EXERCISE DIRECTIONS
Starting with the line containing "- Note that" and going on through the line containing "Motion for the", return the lines of the data below exactly, and only those.
---
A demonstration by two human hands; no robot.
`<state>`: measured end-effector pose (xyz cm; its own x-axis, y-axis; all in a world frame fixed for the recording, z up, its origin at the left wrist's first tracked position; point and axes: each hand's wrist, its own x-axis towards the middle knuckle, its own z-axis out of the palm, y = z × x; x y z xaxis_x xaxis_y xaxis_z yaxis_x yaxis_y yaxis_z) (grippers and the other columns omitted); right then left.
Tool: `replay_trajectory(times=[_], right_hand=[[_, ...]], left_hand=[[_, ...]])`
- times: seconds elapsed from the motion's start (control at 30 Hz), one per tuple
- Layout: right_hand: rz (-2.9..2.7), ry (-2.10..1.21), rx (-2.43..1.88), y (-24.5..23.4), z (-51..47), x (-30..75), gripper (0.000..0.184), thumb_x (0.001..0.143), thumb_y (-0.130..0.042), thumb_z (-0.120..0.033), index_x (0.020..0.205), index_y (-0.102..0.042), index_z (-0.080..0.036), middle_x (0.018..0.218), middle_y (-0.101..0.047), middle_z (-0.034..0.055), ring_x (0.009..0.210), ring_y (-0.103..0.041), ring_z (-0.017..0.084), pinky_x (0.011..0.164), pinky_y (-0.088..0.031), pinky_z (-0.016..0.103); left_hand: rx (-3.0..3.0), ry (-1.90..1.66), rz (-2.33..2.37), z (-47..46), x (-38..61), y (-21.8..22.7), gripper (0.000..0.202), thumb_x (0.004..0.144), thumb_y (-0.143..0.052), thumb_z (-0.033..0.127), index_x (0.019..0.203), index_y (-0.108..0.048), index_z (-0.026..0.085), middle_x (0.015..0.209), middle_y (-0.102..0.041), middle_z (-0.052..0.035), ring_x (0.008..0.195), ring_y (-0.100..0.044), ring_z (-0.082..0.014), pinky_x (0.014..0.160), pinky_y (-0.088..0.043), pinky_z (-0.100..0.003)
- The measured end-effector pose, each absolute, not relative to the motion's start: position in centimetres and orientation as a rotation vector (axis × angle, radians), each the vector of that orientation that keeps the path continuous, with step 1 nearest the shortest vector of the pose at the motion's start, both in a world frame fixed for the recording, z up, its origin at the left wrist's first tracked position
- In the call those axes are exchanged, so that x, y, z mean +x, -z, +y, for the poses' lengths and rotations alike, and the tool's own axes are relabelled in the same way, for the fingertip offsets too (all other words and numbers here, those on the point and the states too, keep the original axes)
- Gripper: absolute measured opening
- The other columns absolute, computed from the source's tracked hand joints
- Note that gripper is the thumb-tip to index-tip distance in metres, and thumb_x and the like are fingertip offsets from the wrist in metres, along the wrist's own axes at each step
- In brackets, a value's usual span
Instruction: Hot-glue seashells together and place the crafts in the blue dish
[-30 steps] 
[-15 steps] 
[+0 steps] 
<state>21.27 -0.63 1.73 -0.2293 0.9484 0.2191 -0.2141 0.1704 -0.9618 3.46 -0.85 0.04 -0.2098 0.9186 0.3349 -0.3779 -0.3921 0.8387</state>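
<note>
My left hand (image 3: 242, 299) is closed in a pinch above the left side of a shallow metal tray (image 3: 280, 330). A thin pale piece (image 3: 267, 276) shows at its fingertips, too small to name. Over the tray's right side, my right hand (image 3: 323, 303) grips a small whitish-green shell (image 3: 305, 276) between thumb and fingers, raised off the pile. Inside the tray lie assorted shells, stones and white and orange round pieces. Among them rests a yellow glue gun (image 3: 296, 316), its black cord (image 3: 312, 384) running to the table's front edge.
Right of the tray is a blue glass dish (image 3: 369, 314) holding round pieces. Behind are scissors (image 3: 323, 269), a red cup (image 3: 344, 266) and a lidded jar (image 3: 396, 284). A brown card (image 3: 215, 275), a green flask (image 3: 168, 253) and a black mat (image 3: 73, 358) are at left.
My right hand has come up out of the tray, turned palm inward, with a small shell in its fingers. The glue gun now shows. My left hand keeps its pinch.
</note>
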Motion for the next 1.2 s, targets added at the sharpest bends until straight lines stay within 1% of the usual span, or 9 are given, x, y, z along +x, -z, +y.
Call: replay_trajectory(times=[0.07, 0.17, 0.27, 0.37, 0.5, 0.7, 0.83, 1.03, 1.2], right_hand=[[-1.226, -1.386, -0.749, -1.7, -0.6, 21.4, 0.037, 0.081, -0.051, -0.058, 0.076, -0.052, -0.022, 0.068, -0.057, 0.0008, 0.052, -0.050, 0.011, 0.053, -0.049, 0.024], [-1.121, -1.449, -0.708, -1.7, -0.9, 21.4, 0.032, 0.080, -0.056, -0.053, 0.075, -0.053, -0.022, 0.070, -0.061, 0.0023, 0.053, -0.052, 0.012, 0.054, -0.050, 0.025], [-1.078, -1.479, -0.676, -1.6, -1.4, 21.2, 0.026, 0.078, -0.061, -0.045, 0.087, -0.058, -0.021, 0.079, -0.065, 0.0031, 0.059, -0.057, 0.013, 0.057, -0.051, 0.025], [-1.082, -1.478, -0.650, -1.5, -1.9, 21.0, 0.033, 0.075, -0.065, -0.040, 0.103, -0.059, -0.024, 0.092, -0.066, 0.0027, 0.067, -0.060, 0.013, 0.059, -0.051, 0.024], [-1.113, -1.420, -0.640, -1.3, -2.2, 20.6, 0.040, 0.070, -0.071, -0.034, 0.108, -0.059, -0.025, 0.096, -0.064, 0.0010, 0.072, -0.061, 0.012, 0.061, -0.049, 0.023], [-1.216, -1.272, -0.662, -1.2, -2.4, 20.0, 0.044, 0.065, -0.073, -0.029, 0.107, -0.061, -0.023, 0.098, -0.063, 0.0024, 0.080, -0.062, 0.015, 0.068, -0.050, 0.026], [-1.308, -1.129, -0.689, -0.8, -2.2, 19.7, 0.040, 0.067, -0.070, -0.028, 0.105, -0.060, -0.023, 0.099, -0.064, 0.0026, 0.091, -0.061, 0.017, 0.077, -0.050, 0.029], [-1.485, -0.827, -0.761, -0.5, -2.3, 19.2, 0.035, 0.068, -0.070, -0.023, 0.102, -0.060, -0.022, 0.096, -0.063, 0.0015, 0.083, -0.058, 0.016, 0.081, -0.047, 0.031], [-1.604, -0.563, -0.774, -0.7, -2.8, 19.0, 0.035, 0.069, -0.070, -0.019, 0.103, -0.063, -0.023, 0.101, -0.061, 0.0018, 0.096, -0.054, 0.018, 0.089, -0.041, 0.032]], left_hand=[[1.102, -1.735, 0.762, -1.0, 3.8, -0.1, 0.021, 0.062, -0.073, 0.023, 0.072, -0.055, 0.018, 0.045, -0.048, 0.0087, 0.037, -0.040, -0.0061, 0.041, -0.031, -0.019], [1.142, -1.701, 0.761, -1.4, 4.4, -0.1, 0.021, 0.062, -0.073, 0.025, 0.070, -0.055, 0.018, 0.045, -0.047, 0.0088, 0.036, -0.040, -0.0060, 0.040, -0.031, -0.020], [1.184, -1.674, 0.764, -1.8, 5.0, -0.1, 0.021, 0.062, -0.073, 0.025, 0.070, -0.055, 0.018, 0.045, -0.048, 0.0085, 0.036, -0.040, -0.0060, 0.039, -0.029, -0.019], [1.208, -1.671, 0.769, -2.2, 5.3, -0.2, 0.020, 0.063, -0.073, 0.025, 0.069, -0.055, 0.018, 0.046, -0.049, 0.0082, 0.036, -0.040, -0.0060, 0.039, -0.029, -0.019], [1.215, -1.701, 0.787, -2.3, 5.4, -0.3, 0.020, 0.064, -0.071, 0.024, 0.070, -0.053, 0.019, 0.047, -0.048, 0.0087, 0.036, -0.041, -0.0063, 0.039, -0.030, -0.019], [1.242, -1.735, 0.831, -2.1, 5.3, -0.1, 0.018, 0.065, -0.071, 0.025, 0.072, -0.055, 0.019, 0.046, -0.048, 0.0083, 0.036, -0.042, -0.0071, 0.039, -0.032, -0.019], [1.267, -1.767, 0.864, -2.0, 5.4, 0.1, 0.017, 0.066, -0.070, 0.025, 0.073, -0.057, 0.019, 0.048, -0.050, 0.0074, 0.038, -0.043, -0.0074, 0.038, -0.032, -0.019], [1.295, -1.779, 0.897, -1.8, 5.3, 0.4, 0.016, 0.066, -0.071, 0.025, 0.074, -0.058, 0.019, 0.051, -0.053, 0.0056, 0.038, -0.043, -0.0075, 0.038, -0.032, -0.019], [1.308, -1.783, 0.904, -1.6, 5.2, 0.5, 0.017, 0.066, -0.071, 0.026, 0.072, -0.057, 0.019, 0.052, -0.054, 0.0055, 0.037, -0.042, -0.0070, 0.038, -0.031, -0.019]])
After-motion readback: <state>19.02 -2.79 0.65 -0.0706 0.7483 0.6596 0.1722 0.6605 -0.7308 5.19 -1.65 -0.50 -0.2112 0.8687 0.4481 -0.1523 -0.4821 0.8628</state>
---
YOUR RESPONSE
- Note that gripper is the thumb-tip to index-tip distance in metres, and thumb_x and the like are fingertip offsets from the wrist in metres, along the wrist's own axes at each step
- In brackets, a value's usual span
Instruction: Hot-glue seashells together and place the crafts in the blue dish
[-30 steps] 
[-15 steps] 
[+0 steps] 
<state>21.27 -0.63 1.73 -0.2293 0.9484 0.2191 -0.2141 0.1704 -0.9618 3.46 -0.85 0.04 -0.2098 0.9186 0.3349 -0.3779 -0.3921 0.8387</state>
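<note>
My left hand (image 3: 242, 299) is closed in a pinch above the left side of a shallow metal tray (image 3: 280, 330). A thin pale piece (image 3: 267, 276) shows at its fingertips, too small to name. Over the tray's right side, my right hand (image 3: 323, 303) grips a small whitish-green shell (image 3: 305, 276) between thumb and fingers, raised off the pile. Inside the tray lie assorted shells, stones and white and orange round pieces. Among them rests a yellow glue gun (image 3: 296, 316), its black cord (image 3: 312, 384) running to the table's front edge.
Right of the tray is a blue glass dish (image 3: 369, 314) holding round pieces. Behind are scissors (image 3: 323, 269), a red cup (image 3: 344, 266) and a lidded jar (image 3: 396, 284). A brown card (image 3: 215, 275), a green flask (image 3: 168, 253) and a black mat (image 3: 73, 358) are at left.
My right hand has come up out of the tray, turned palm inward, with a small shell in its fingers. The glue gun now shows. My left hand keeps its pinch.
</note>
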Motion for the next 1.2 s, targets added at the sharpest bends until straight lines stay within 1% of the usual span, or 9 are given, x, y, z along +x, -z, +y.

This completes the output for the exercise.